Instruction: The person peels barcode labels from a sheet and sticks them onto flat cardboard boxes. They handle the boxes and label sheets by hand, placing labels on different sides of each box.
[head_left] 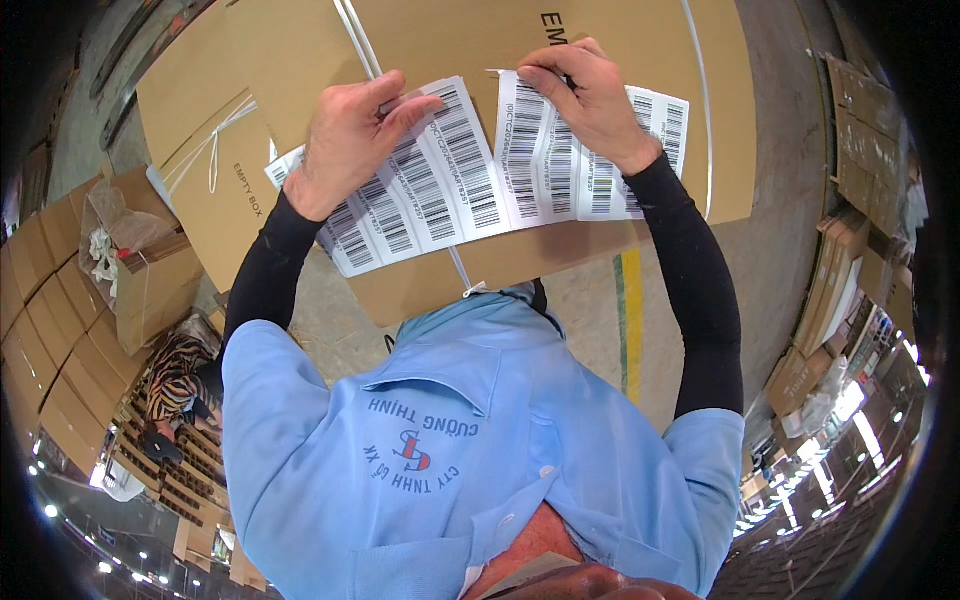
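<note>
At 12 o'clock, the label sheet (455,165) lies over a cardboard box (650,45). The right hand (575,88), at 1 o'clock, pinches its upper edge; the left hand (345,140), at 11, is half curled, its grip partly hidden. The step seems to be parting labels, calling for steady, opposed holds.

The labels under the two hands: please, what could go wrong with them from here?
1. The labels have a gap at the top that narrows downward between the left hand and the right hand; an uneven pull might tear the paper into a barcode.
2. The labels lie across a strap on the carton, so pressing there could perhaps crease them.
</note>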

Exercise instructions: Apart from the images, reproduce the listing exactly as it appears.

Task response:
Instruction: The person peels barcode labels from a sheet and sticks them onto flat cardboard boxes. They handle the boxes and label sheets by hand, placing labels on different sides of each box.
[head_left] 
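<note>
At 12 o'clock, the label sheet (455,165) lies over a cardboard box (650,45). The right hand (575,88), at 1 o'clock, pinches its upper edge; the left hand (345,140), at 11, is half curled, its grip partly hidden. The step seems to be parting labels, calling for steady, opposed holds.

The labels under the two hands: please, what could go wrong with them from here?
1. The labels have a gap at the top that narrows downward between the left hand and the right hand; an uneven pull might tear the paper into a barcode.
2. The labels lie across a strap on the carton, so pressing there could perhaps crease them.
</note>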

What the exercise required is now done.